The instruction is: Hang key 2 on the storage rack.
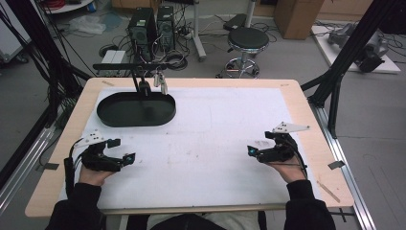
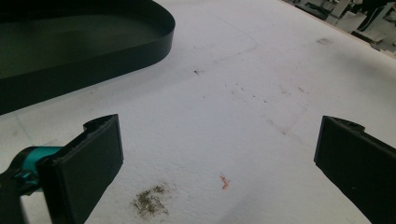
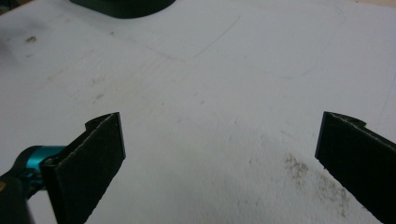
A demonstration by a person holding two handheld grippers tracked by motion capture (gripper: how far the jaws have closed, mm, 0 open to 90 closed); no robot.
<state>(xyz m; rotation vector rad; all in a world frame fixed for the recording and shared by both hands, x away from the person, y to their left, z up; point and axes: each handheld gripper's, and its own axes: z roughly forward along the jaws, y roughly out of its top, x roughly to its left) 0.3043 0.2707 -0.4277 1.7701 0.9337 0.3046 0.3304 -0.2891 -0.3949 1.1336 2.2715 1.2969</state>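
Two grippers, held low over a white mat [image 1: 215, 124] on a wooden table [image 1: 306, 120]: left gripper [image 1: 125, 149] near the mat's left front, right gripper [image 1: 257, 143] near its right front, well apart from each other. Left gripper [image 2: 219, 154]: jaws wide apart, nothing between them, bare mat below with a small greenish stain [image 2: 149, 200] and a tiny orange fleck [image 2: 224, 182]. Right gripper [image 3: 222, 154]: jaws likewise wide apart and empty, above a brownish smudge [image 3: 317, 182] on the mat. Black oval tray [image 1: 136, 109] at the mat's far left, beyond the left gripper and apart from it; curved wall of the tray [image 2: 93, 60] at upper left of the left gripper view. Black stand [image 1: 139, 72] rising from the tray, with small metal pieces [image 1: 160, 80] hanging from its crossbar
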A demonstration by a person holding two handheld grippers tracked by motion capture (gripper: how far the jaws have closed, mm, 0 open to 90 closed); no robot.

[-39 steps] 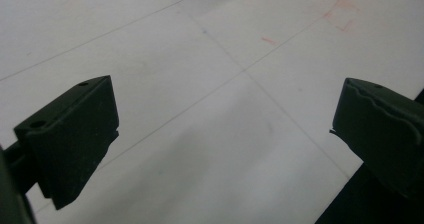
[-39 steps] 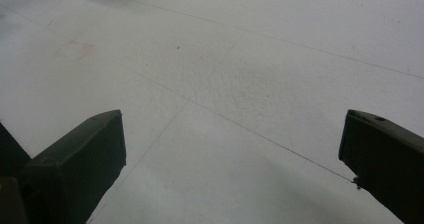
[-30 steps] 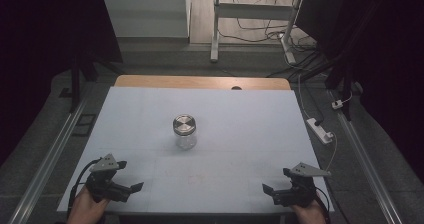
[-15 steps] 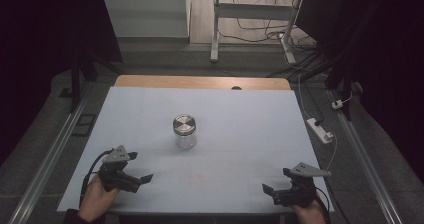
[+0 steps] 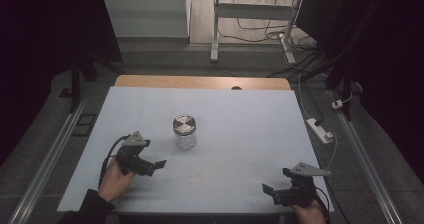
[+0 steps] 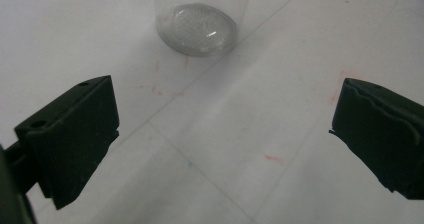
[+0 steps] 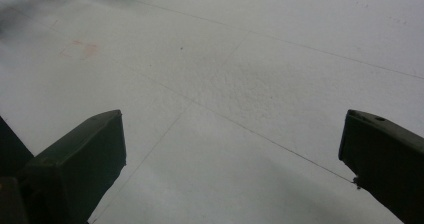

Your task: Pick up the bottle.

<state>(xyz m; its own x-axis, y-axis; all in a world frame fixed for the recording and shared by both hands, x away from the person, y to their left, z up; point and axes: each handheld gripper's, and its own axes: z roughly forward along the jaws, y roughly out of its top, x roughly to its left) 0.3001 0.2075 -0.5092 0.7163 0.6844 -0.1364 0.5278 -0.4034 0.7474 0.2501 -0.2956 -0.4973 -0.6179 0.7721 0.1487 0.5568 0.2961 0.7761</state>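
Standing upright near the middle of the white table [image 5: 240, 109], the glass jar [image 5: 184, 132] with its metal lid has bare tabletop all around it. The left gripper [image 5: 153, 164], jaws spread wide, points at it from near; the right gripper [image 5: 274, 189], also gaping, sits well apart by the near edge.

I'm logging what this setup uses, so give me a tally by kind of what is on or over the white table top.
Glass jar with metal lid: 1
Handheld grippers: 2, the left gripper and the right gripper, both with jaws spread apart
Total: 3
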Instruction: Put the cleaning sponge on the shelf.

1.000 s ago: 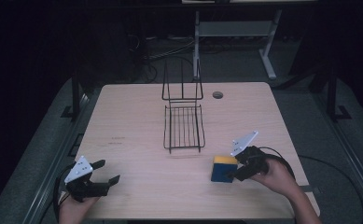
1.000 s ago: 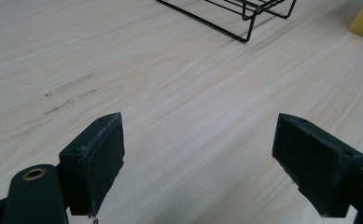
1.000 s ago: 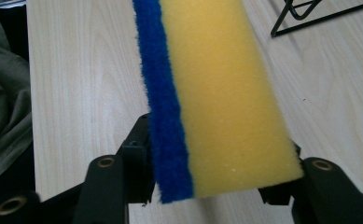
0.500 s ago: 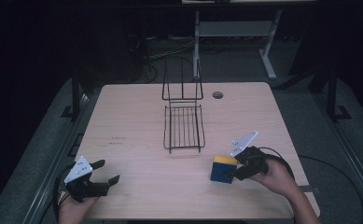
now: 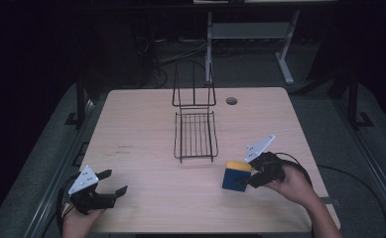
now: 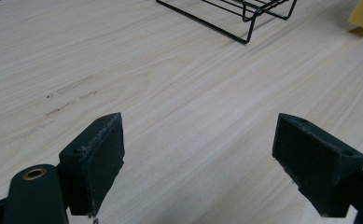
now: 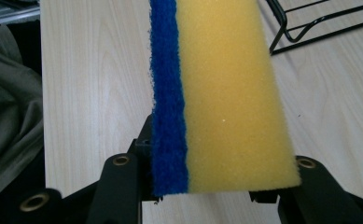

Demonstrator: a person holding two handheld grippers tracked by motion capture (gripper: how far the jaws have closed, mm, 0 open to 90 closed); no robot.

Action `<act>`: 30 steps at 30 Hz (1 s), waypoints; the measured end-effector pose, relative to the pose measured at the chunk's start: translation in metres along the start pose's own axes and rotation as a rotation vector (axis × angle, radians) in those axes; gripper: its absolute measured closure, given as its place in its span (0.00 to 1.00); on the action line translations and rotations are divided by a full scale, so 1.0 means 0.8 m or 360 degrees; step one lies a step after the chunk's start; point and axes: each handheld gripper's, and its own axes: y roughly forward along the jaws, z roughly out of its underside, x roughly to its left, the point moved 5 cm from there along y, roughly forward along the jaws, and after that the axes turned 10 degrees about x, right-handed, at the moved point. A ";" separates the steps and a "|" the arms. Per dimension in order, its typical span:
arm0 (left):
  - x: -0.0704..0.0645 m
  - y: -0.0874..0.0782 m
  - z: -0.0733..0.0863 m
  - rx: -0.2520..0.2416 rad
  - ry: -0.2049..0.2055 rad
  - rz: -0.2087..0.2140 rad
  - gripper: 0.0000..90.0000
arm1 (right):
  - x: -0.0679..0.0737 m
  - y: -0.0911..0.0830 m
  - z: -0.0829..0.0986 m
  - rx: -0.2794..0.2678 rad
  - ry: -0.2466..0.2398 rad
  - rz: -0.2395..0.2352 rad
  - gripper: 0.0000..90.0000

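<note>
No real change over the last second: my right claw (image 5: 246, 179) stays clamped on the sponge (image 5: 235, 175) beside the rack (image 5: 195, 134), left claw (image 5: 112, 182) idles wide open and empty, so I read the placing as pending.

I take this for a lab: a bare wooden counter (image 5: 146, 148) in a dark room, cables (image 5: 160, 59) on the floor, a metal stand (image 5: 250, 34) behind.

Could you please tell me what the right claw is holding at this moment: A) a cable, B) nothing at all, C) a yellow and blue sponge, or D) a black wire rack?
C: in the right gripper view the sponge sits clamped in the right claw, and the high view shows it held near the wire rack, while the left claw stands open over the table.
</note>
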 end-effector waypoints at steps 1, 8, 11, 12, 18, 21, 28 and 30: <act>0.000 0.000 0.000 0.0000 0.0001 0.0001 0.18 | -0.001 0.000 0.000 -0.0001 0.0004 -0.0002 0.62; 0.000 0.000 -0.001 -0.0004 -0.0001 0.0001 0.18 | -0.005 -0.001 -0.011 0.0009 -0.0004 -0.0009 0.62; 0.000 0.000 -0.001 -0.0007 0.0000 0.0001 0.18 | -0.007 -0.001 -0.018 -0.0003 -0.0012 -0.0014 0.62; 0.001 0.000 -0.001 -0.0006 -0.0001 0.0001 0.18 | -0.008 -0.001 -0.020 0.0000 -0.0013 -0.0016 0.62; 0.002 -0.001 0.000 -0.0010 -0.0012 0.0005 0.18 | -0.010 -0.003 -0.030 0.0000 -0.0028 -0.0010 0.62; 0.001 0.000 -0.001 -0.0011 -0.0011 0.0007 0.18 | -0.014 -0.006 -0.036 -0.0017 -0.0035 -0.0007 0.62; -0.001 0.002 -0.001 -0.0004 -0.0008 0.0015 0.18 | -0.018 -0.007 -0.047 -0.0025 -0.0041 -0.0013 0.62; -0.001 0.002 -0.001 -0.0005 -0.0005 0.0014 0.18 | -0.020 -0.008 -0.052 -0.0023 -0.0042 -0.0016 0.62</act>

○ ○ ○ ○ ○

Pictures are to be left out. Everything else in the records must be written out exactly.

Finished task ->
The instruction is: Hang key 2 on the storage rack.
A demonstration by a person holding two handheld grippers tracked by motion capture (gripper: how far the jaws have closed, mm, 0 open to 90 closed); no robot.
<state>(xyz m; rotation vector rad; all in a world frame fixed for the recording and shared by both hands, x away from the person, y to their left, z up; point and axes: each handheld gripper's, and its own axes: z roughly forward along the jaws, y roughly out of its top, x roughly to its left) 0.3043 0.2707 -0.4277 1.7701 0.9337 0.3046 0.3304 -0.2891 -0.3949 1.1336 2.2715 1.2969</state>
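Two grippers, held low over a white mat [image 1: 215, 124] on a wooden table [image 1: 306, 120]: left gripper [image 1: 125, 149] near the mat's left front, right gripper [image 1: 257, 143] near its right front, well apart from each other. Left gripper [image 2: 219, 154]: jaws wide apart, nothing between them, bare mat below with a small greenish stain [image 2: 149, 200] and a tiny orange fleck [image 2: 224, 182]. Right gripper [image 3: 222, 154]: jaws likewise wide apart and empty, above a brownish smudge [image 3: 317, 182] on the mat. Black oval tray [image 1: 136, 109] at the mat's far left, beyond the left gripper and apart from it; curved wall of the tray [image 2: 93, 60] at upper left of the left gripper view. Black stand [image 1: 139, 72] rising from the tray, with small metal pieces [image 1: 160, 80] hanging from its crossbar
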A demonstration by a person holding two handheld grippers tracked by motion capture (gripper: how far the jaws have closed, mm, 0 open to 90 closed); no robot.

[-39 steps] 
[-39 steps] 
[-30 steps] 
[-15 steps] 
[+0 steps] 
[+0 steps] 
[+0 steps] 

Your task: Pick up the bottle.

<state>(xyz m; its own x-axis, y-axis; all in a world frame fixed for the recording and shared by both hands, x away from the person, y to their left, z up; point and axes: each handheld gripper's, and its own axes: z roughly forward along the jaws, y roughly out of its top, x roughly to its left) 0.3001 0.2075 -0.5092 0.7163 0.6844 -0.1364 0.5278 -0.4034 0.7474 0.2501 -0.2956 -0.4973 -0.6179 0.7721 0.1487 0.5568 0.2961 0.7761</state>
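Standing upright near the middle of the white table [image 5: 240, 109], the glass jar [image 5: 184, 132] with its metal lid has bare tabletop all around it. The left gripper [image 5: 153, 164], jaws spread wide, points at it from near; the right gripper [image 5: 274, 189], also gaping, sits well apart by the near edge.

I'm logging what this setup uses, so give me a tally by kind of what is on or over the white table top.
Glass jar with metal lid: 1
Handheld grippers: 2, the left gripper and the right gripper, both with jaws spread apart
Total: 3
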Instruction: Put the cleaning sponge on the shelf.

1.000 s ago: 
1.000 s ago: 
1.000 s ago: 
0.500 s ago: 
now: 
now: 
now: 

Demonstrator: a person holding two handheld grippers tracked by motion capture (gripper: how far the jaws have closed, mm, 0 open to 90 closed); no robot.

Action `<act>`: 30 steps at 30 Hz (1 s), waypoints; the measured end-effector pose, relative to the pose measured at the chunk's start: translation in metres along the start pose's own axes and rotation as a rotation vector (axis × angle, radians) in those axes; gripper: its absolute measured closure, given as its place in its span (0.00 to 1.00); on the action line translations and rotations are divided by a full scale, so 1.0 means 0.8 m or 360 degrees; step one lies a step after the chunk's start; point and axes: each handheld gripper's, and its own axes: y roughly forward along the jaws, z roughly out of its underside, x roughly to its left, the point moved 5 cm from there along y, roughly forward along the jaws, and after that the axes turned 10 degrees about x, right-handed, at the moved point. A ";" separates the steps and a "|" the arms. Per dimension in order, its typical span:
arm0 (left):
  - x: -0.0704..0.0645 m
  - y: -0.0874..0.0782 m
  - z: -0.0733..0.0863 m
  - rx: -0.2520..0.2416 rad
  - ry: -0.2049..0.2055 rad
  - rz: -0.2087..0.2140 rad
  - gripper: 0.0000..90.0000
arm1 (right):
  - x: -0.0679..0.0737 m
  - y: -0.0911..0.0830 m
  - z: -0.0829..0.0986 m
  - rx: -0.2794..0.2678 rad
  - ry: -0.2466..0.2398 rad
  - rz: -0.2395..0.2352 rad
  - gripper: 0.0000..90.0000

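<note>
No real change over the last second: my right claw (image 5: 246, 179) stays clamped on the sponge (image 5: 235, 175) beside the rack (image 5: 195, 134), left claw (image 5: 112, 182) idles wide open and empty, so I read the placing as pending.

I take this for a lab: a bare wooden counter (image 5: 146, 148) in a dark room, cables (image 5: 160, 59) on the floor, a metal stand (image 5: 250, 34) behind.

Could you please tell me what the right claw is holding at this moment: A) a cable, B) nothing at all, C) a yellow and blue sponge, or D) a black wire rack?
C: in the right gripper view the sponge sits clamped in the right claw, and the high view shows it held near the wire rack, while the left claw stands open over the table.
</note>
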 end-effector waypoints at steps 1, 8, 11, 12, 18, 21, 28 and 30: <act>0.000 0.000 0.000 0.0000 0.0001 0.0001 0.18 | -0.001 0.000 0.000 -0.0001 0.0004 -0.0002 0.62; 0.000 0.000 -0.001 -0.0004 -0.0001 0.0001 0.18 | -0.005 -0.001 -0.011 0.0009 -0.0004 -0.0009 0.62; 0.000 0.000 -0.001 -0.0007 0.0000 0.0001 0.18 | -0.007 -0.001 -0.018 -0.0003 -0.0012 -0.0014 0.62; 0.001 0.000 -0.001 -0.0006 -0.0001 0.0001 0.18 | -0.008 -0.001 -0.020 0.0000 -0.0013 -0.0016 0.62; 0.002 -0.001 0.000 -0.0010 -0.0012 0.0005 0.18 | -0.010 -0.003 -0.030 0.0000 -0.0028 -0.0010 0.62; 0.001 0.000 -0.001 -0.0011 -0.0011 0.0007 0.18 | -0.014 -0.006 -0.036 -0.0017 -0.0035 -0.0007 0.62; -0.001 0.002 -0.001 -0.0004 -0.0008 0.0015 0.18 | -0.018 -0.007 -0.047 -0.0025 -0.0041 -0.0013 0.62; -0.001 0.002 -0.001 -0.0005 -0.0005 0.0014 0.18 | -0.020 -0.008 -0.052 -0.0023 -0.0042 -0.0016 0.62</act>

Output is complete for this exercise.